Work instruction> Print nothing but the lines below starting at the line that holds "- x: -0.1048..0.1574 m" and ending at the line that holds "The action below", including both, each exactly as written.

** Opening Source data block **

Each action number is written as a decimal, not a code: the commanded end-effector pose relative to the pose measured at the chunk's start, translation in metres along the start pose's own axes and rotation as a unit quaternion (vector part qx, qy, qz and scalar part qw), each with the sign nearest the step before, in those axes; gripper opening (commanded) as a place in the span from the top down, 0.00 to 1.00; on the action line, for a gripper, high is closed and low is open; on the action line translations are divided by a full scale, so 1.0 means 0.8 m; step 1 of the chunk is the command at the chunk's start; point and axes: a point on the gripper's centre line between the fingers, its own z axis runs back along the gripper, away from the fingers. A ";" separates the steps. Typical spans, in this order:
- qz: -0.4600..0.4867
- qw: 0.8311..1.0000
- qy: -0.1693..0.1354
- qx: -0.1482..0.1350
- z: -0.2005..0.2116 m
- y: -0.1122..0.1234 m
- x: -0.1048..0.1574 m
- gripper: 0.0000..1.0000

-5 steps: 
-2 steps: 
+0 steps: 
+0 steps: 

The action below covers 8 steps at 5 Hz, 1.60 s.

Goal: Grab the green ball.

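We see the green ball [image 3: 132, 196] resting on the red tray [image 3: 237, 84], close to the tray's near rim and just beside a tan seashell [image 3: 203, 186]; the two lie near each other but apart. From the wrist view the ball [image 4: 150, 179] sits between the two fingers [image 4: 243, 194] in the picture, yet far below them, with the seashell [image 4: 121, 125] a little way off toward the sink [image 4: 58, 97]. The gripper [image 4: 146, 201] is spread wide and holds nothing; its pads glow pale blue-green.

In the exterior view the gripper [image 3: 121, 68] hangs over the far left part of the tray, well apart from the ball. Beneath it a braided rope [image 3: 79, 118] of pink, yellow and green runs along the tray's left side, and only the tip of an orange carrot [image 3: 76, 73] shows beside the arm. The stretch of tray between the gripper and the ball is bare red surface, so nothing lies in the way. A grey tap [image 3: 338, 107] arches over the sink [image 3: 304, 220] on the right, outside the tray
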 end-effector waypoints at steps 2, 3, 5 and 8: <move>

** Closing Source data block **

Task answer>
- x: -0.1048..0.1574 m
- gripper: 0.0000..1.0000

-5 steps: 
-2 steps: 
+0 steps: 
+0 steps: 

The action below covers 8 steps at 5 Hz, 1.60 s.

This answer requires nothing else.